Selected British Literary Prizes (1990-2022)
This week we are exploring data related to the Selected British Literary Prizes (1990-2022) dataset which comes from the Post45 Data Collective.
“This dataset contains primary categories of information on individual authors comprising gender, sexuality, UK residency, ethnicity, geography and details of educational background, including institutions where the authors acquired their degrees and their fields of study. Along with other similar projects, we aim to provide information to assess the cultural, social and political factors determining literary prestige. Our goal is to contribute to greater transparency in discussions around diversity and equity in literary prize cultures.”
Additional metadata discussion relating to the ethnicity, gender and sexuality, and educational classification variables is available on the Post45 site. Follow them on BlueSky at @post45data.bsky.social, and here on GitHub at @Post45-Data-Collective.
Thank you to Georgios Karamanis for the dataset suggestion!
In relation to ethical considerations, the authors note that…
“All of the information in this dataset is publicly available. Information about a writer’s location, gender identity, race, ethnicity, or education from scholarly and public sources can be sensitive. The data provided here enables the study of broad patterns and is not intended as definitive.”
- In which genres are women, Black, Asian and ethnically diverse writers most likely to be shortlisted and/or awarded?
- Have prizes improved their record on gender and/or ethnic representation in shortlists and awardees?
- Is there a connection between specific educational credentials and/or educational institutions and writers’ chances of being shortlisted or winning?

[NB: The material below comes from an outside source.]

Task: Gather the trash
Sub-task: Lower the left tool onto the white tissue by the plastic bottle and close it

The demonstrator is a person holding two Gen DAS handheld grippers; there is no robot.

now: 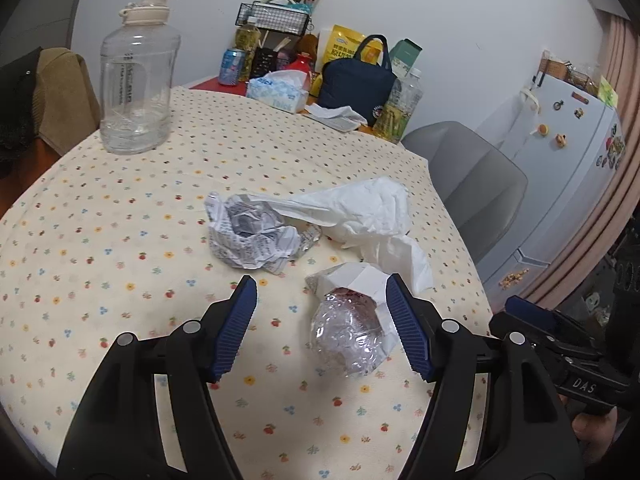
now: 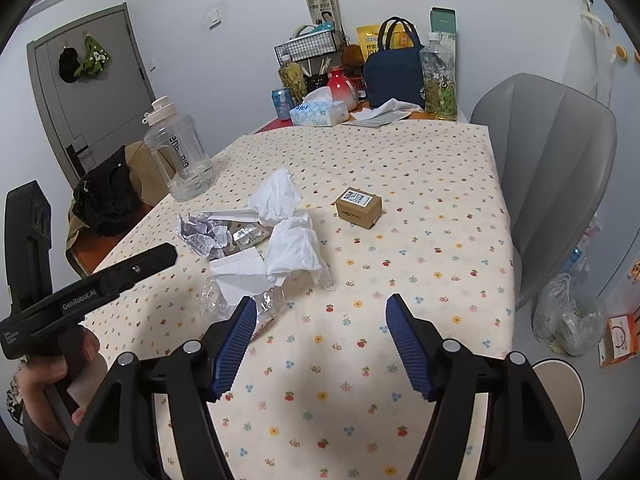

Thank you to Jen Richmond for curating this week’s dataset.
The Data
# Using R
# Option 1: tidytuesdayR R package
## install.packages("tidytuesdayR")
tuesdata <- tidytuesdayR::tt_load('2025-10-28')
## OR
tuesdata <- tidytuesdayR::tt_load(2025, week = 43)
prizes <- tuesdata$prizes
# Option 2: Read directly from GitHub
prizes <- readr::read_csv('https://raw.githubusercontent.com/rfordatascience/tidytuesday/main/data/2025/2025-10-28/prizes.csv')# Using Python
# Option 1: pydytuesday python library
## pip install pydytuesday
import pydytuesday
# Download files from the week, which you can then read in locally
pydytuesday.get_date('2025-10-28')
# Option 2: Read directly from GitHub and assign to an object
prizes = pandas.read_csv('https://raw.githubusercontent.com/rfordatascience/tidytuesday/main/data/2025/2025-10-28/prizes.csv')# Using Julia
# Option 1: TidierTuesday.jl library
## Pkg.add(url="https://github.com/TidierOrg/TidierTuesday.jl")
using TidierTuesday
# Download files from the week, which you can then read in locally
download_dataset('2025-10-28')
# Option 2: Read directly from GitHub and assign to an object with TidierFiles
prizes = read_csv("https://raw.githubusercontent.com/rfordatascience/tidytuesday/main/data/2025/2025-10-28/prizes.csv")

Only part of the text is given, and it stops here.